The present system of Army Specialist Ratings is to be discontinued in the near future, and a new system is to be put into effect … this will give Noncommissioned Officer rank to Specialists, who will be known as Technicians 3d, 4th, 5th Grade, depending upon the pay grade to which they are appointed . (War Department, Circular No. 264, 1941) . The WD added three “Technician” grades, in order to replace the 6 Classes of Specialists, provided for Privates and Privates First Class, allowing those “Technicians” to achieve NCO status, though they were forbidden to exercise any tactical control !

1942 - Technicians will thus be Noncommissioned Officers, and will receive pay and allowances of the pay grade specified by their title (i.e. a T/5 would receive same pay as a Corporal, a T/4 belonged to the same category as a Buck Sergeant, and a T/3 would be entitled the same pay as a Staff Sergeant) . Their relative rank among other Noncommissioned Officers of their organization will be as follows (WD, Cir. No. 5, 8 Jan 1942, Par. 3, AR 600-15) :

Rank

Master Sergeant
Technical Sergeant/First Sergeant
Staff Sergeant
Technician
Sergeant
Technician
Corporal
Technician
Private First Class

Number of Grade as an EM

First
Second
Third
Third
Fourth
Fourth
Fifth
Fifth
Sixth




Chevrons for Technicians 3d Grade, 4th Grade, and 5th Grade
as worn on uniform sleeves (AR 600-35 - 4 Sep 1942)


Technicians 3d, 4th, 5th Grades will rank immediately below the Staff Sergeants, Sergeants or Corporals of their Grade ! (Par. 9, AR 600-15) . Change 1 to AR 600-35, 4 Sep 1942, added the letter “T” to the formerly prescribed chevrons for grades 3, 4 and 5 . Between Technicians of the same grade, or between NCOs of the same grade, precedence is determined as follows :

(a) according to the dates of rank stated in their warrants
(b) when dates of rank are the same, by length of Active Service in the Army
(c) when such dates of rank and length of Active Service in the Army are the same, by length of Service in the Marine Corps or the Navy
(d) when the foregoing tests are not sufficient, by lot


Technicians being Noncommissioned Officers, are appointed by the same person who is authorized to appoint NCOs for the particular organization – i.e. the Regimental or Battalion Commander in most cases .

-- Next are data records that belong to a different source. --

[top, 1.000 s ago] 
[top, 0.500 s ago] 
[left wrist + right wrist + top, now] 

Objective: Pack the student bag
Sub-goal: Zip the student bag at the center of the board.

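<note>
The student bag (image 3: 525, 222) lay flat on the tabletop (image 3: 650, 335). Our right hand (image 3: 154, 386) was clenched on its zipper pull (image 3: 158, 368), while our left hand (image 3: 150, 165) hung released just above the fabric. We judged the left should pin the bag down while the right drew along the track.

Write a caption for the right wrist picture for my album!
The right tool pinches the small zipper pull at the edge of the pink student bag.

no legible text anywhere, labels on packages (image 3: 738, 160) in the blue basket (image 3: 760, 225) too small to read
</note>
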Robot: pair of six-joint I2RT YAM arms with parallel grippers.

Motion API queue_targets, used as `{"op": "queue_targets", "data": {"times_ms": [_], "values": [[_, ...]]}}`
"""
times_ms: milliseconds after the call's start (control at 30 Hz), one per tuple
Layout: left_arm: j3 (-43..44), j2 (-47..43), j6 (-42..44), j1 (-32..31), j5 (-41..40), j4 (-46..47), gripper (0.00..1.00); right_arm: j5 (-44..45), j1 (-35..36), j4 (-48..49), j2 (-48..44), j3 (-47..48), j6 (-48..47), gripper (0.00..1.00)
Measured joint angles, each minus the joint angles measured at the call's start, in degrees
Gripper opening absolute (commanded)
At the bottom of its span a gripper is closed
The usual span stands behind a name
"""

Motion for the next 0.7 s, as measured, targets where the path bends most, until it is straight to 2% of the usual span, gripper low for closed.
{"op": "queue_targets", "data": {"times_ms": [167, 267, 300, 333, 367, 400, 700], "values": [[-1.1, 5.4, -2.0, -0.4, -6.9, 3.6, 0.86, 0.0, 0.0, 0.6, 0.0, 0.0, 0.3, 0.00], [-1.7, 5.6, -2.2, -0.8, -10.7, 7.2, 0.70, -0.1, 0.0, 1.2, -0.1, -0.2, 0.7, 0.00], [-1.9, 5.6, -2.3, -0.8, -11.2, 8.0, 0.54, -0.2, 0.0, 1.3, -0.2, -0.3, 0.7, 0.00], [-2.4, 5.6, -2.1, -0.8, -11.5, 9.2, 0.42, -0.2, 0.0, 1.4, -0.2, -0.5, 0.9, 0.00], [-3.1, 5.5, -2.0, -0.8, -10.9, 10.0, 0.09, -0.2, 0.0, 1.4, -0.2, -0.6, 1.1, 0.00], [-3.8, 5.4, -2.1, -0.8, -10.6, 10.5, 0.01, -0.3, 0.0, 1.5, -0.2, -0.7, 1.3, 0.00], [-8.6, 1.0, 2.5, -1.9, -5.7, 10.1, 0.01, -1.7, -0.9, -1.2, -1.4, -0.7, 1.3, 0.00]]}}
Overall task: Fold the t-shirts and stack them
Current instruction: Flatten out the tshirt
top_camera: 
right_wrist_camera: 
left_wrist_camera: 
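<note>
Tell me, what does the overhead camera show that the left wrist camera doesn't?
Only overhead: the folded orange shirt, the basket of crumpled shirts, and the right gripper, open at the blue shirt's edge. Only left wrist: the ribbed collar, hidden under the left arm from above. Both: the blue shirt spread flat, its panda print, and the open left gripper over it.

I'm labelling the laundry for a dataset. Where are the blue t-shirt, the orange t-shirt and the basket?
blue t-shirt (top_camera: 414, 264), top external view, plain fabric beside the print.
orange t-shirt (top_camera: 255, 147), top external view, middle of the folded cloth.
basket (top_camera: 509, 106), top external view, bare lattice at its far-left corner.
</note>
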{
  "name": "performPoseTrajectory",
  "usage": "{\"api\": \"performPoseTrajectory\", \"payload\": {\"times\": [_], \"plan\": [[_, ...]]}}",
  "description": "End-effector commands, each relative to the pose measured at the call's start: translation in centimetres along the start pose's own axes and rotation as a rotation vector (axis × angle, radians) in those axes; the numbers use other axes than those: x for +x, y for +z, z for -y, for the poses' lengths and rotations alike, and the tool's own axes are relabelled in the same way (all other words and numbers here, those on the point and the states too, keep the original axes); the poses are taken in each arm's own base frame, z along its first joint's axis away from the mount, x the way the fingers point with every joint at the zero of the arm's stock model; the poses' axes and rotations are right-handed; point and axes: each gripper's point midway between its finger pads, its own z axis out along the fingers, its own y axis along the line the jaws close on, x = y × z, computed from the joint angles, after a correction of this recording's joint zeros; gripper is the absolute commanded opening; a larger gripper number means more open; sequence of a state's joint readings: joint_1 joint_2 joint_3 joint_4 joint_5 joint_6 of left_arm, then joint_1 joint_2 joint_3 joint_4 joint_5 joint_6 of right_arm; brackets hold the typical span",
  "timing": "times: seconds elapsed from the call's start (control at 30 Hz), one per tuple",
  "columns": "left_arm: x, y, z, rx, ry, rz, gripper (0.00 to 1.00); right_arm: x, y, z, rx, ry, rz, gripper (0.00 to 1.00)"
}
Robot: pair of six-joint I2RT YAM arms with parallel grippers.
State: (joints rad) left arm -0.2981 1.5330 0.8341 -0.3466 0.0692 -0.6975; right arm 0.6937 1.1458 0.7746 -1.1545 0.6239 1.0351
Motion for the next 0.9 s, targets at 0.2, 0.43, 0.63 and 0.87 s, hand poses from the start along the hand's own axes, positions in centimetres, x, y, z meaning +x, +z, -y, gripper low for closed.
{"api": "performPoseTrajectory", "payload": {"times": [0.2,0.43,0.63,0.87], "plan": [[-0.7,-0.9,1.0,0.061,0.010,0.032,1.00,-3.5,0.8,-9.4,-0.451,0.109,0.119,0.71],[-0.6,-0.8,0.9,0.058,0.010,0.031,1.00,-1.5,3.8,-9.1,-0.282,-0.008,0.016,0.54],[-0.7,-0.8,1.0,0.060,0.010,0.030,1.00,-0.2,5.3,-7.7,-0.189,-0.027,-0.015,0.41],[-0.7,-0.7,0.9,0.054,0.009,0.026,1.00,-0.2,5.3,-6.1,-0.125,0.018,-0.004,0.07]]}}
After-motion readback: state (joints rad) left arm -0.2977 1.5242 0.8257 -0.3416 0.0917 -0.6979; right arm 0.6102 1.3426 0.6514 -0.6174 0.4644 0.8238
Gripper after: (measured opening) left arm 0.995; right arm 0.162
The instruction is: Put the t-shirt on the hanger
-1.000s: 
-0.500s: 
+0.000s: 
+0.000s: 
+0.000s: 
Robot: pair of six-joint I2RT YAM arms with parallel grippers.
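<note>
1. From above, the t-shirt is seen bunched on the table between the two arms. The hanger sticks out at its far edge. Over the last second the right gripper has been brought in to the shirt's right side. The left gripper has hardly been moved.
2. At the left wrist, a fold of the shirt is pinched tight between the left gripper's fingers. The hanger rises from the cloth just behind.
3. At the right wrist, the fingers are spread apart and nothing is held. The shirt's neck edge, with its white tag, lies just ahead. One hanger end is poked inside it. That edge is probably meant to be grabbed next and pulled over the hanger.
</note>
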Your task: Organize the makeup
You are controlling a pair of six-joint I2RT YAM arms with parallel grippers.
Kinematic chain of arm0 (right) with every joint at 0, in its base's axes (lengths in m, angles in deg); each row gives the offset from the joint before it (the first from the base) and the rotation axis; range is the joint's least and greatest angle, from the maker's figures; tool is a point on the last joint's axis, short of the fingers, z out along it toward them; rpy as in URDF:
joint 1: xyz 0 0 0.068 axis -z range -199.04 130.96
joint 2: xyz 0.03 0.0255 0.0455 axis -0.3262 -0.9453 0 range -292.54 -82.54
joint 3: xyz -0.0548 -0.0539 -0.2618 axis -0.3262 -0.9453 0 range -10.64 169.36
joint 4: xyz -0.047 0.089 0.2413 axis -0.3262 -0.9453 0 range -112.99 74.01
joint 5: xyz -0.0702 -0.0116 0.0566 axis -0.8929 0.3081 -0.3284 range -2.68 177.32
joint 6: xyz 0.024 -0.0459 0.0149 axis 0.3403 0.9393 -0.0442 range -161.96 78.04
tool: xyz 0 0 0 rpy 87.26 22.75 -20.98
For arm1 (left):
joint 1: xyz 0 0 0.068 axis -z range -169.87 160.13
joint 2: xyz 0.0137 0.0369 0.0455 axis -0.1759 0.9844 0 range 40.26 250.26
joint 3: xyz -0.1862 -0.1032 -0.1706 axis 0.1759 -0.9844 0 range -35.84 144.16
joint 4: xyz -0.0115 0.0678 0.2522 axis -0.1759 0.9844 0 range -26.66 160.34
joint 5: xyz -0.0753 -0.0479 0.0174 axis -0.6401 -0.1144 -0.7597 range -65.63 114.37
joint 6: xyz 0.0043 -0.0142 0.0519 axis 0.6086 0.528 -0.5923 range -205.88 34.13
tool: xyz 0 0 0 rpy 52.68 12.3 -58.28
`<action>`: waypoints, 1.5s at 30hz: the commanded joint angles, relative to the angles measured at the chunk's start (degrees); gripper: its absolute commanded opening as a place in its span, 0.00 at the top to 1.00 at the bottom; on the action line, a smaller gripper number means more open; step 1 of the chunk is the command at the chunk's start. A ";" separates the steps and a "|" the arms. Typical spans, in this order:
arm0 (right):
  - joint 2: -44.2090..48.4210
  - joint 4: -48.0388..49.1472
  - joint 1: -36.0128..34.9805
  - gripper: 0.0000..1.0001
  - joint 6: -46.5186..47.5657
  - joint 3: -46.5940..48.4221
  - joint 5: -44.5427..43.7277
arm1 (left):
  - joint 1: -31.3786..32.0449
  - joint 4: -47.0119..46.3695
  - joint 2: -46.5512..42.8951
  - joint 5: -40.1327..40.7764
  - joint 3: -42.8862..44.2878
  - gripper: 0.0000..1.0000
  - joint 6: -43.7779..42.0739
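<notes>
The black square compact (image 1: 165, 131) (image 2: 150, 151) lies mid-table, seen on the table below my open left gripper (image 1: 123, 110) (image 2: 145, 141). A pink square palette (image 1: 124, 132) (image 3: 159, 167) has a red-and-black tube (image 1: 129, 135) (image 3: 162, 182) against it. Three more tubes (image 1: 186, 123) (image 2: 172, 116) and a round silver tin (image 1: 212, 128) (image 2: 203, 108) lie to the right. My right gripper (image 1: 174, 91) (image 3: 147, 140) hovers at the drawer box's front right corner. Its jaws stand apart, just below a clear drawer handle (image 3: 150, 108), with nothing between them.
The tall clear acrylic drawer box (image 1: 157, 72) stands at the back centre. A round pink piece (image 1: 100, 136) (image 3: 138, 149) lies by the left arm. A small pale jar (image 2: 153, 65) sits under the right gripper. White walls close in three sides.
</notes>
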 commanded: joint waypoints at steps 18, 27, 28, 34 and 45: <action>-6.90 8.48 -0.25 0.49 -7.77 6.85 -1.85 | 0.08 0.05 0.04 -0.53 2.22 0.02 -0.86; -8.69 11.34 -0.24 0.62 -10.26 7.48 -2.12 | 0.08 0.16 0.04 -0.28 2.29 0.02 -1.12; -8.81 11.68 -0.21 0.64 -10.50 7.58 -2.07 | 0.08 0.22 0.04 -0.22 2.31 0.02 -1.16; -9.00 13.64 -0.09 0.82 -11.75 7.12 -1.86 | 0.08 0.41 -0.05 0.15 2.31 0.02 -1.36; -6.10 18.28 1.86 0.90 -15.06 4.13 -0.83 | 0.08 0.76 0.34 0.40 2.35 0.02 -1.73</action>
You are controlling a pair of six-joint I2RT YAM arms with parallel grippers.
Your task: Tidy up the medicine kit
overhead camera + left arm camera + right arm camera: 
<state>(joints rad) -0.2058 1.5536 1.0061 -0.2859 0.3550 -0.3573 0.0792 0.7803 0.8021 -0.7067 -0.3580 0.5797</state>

Remark : Specialists 5th and 6th Class – disrating of Privates and Privates First Class holding 5th and 6th Class Specialist ratings is not mandatory before June 30, 1942 .

MORE about Chevrons

Some chevrons were also used, although unauthorized by the War Department ! Between 1920 > 1942 servicemen used light brown colored chevrons on a plain khaki cotton background . They were made in large numbers, as early as 1936 by some insignia makers, who respected the original design, but only modified colors – these new and different Army NCO and Pfc rank insignia were mostly worn with khaki summer attire, and in the North African, Mediterranean, and Pacific Theaters of Operation . They may sometimes be observed on khaki shirts, summer coats, and even on jump suits of paratroops in North Africa and Sicily too … and were still worn by some Veterans of latter campaigns, while fighting in Normandy (E.T.O.) ! These light brown & khaki-colored rank insignia were also in use with members of the Army Air Corps , and were then adorned with the winged propeller . It should be noted that WAC personnel often used the light rank insignia on their beige dresses … 10 different chevrons were manufactured in these light brown – khaki color shades (Pfc – Tec 5 – Cpl – Tec 4 – Sgt – Tec 3 – S/Sgt – T/Sgt – 1/Sgt – M/Sgt)

Other unofficial chevrons were those intended for wear by Army Air Corps personnel between 1920 > 1948 – they respected the official (i.e. authorized) design of olive-drab (or khaki) chevrons on dark blue background, BUT included the typical Army Air Forces winged propeller, in the center of the rank insignia ! There were 12 such unofficial NCO & Pfc rank insignia intended for wear by Air Corps personnel (Pfc-Spec 1st Class – Pfc-Spec 2d Class – Pfc-Spec 3d Class – Pfc-Spec 4th Class – Pfc-Spec 5th Class – Pfc-Spec 6th Class - Pfc - Cpl – Sgt – S/Sgt – T/Sgt – M/Sgt)


unauthorized light brown / khaki
Army chevrons

unauthorized olive-drab / dark blue
Army Air Corps chevrons


Quite a number of unauthorized Specialist chevrons were manufactured and worn between 1920 and 1942, even some were still in use up to 1948 . Specialty devices were often added, and placed in the available angle between the upper bar of the arc forming a tie to the lower chevron – these devices were usually approved for local wear by individual Company and Regimental COs and were privately purchased . Various branches had already introduced ‘specialty devices’, such as the “Signal Corps” and the “Medical Department”, and additional branch insignia were to be further incorporated into chevron designs, such as “Quartermaster Corps” mical Warfare Service”, etc. – it also explains the variety in chevron styles and designs - many were entirely manufactured ‘on site’ in order to include the ‘branch’ insignia, while others were adapted and modified to add the specialty device … the Chevrons with ‘specialty’ devices should have been abolished in 1920, with the changes introduced by the WD, but many continued to be worn, mainly those introduced by the Army Air Forces (winged propeller device) .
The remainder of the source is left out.